Hi, Ejh. I'll respond to this once just because I misspoke in my previous post, but this is really on to a new topic - Vance's fiction and the Dying Earth stories in particular - and since the Forge has no 'Off Topic' section (intentionally from what I can tell) I think we won't be able to continue the discussion to its bitter end.

First of all, Vance himself (qua author) does have an ethos, and it's one that's projected fairly consistently across most of his stories (most of which I have read). It's rather like the ethos of Odysseus, viewed through a lens consisting of twentieth century America (fast receding), science fiction and fantasy, and P.G. Wodehouse.  

The only thing that causes problems is that when one talks about Vance's fiction that includes the Cugel stories, and those are different. They're IMO a hard case for the 'Egri school' of fiction no less than for Narrativist play, unless I'm just being obtuse - and the fact that Ron has suggested that DERPG is a kind of complicated case of Narrativism seems to support at least some kind of acknowledgement of that claim.

The Cugel stories and Vance's other fiction do actually contain very many value judgments, including a negative one on the very hut-dwelling contemplators of the Overworld you mention in your post.

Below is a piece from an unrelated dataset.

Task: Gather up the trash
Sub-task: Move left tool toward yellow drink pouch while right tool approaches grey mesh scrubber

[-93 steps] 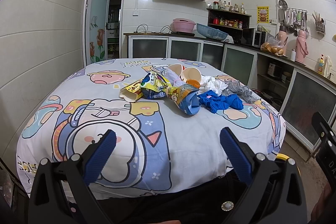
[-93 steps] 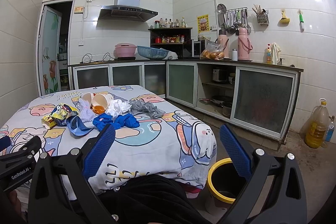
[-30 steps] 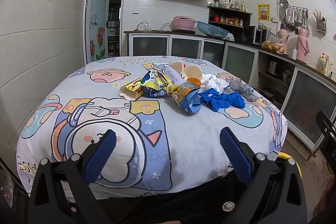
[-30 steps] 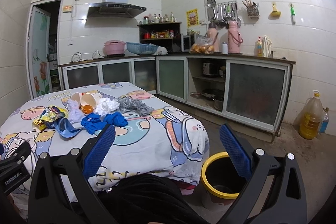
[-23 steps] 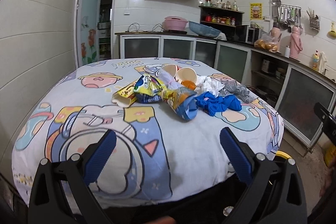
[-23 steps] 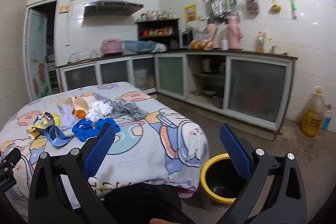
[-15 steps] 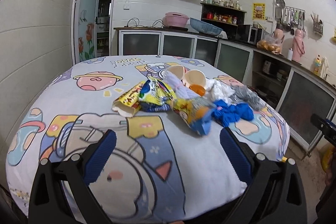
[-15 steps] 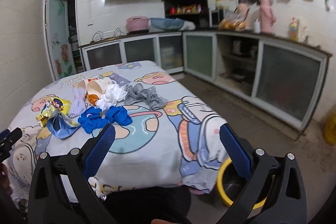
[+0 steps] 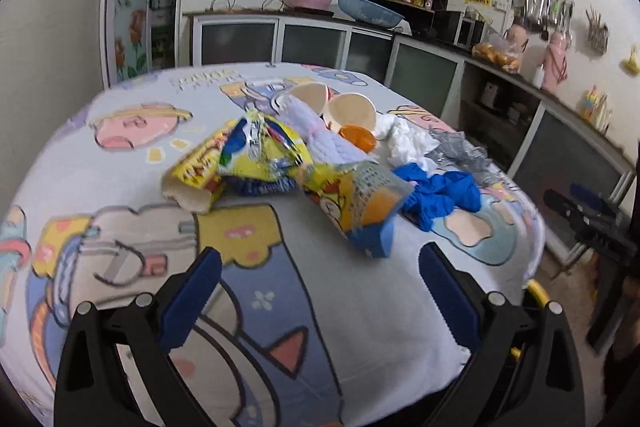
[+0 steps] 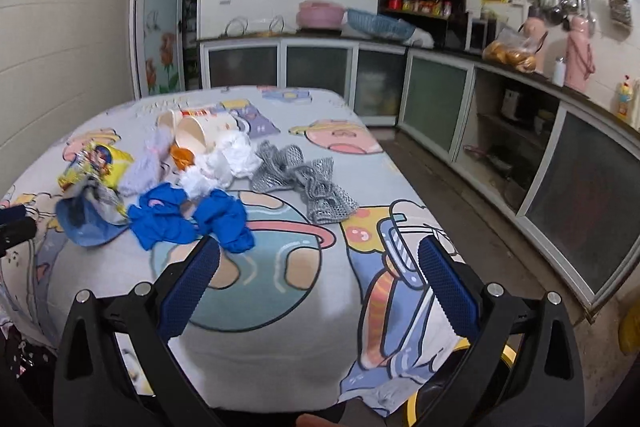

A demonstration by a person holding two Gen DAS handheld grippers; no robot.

But the Cugel stories do not pass judgment on Cugel and indeed suggest that everyone in the Dying Earth is either amoral or a rube. That's part of the joy of that setting (not Vance's work more generally, however).

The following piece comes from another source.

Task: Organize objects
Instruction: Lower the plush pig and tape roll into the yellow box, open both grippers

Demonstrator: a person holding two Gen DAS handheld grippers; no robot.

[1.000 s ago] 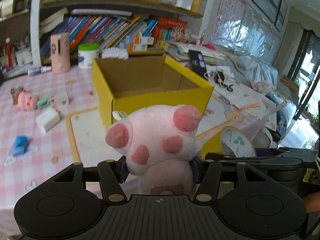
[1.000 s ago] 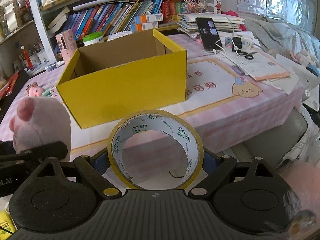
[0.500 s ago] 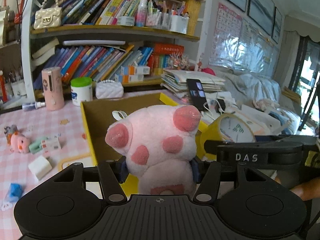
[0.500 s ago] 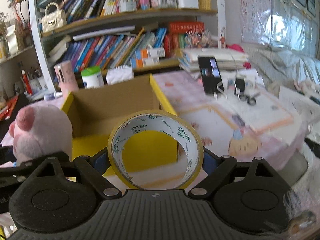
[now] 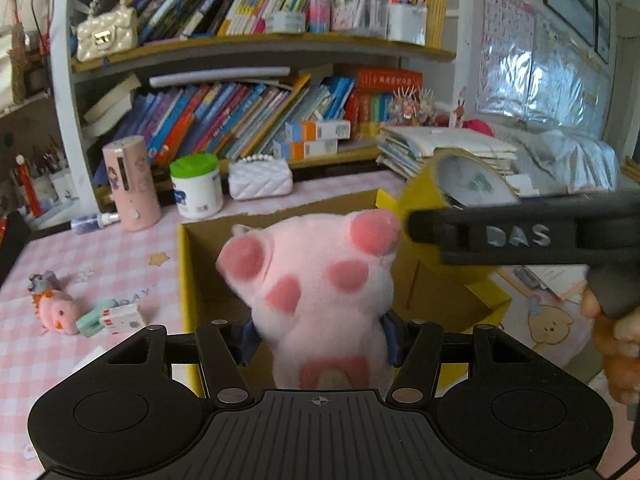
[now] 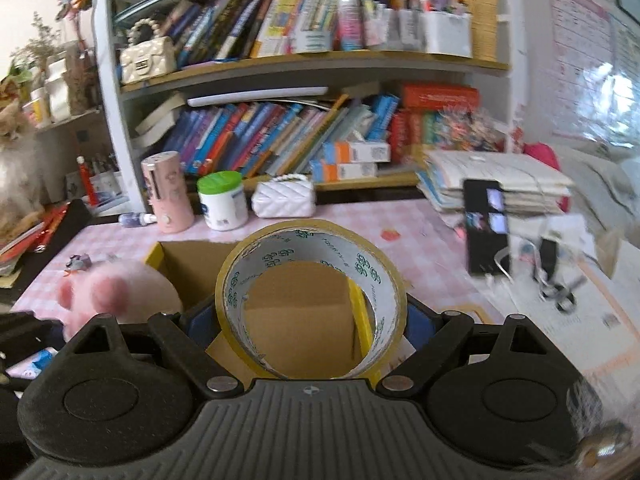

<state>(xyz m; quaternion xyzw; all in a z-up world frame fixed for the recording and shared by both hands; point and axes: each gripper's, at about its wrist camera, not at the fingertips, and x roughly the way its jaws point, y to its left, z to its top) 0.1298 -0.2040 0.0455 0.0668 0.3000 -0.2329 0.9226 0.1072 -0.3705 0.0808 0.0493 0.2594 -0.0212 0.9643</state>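
While both fingers grip, pink plush (image 5: 316, 288) and tape roll (image 6: 310, 300) crowd above yellow box (image 5: 188, 280).

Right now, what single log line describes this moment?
left gripper: shut on pink plush toy | right gripper: shut on yellow tape roll | both over open yellow cardboard box

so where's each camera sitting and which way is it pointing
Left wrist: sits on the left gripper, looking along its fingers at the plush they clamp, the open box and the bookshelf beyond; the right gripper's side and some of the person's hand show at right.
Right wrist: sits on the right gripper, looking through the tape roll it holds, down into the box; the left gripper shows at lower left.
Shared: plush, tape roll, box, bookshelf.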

However, what I'm calling 'amorality' in the Cugel stories is actually a form of morality according to the Socratic conception - self-interest informs all decision-making, without any sort of veil or compromise. So again, the stories are driven by certain kinds of conflict - will indolence, arrogance, rakishness, sloth, or pettifoggery prevail? As well as the narrative conventions, themselves involving certain kinds of conflict, Ron observed in a thread where we discussed this previously, etc.

I'm really tempted to say that the glory of the Cugel stories just is the glory of being a Dickweed Protagonist, at a high and stylish level that leaves the less sophisticated and less clever dickweeds in the dust.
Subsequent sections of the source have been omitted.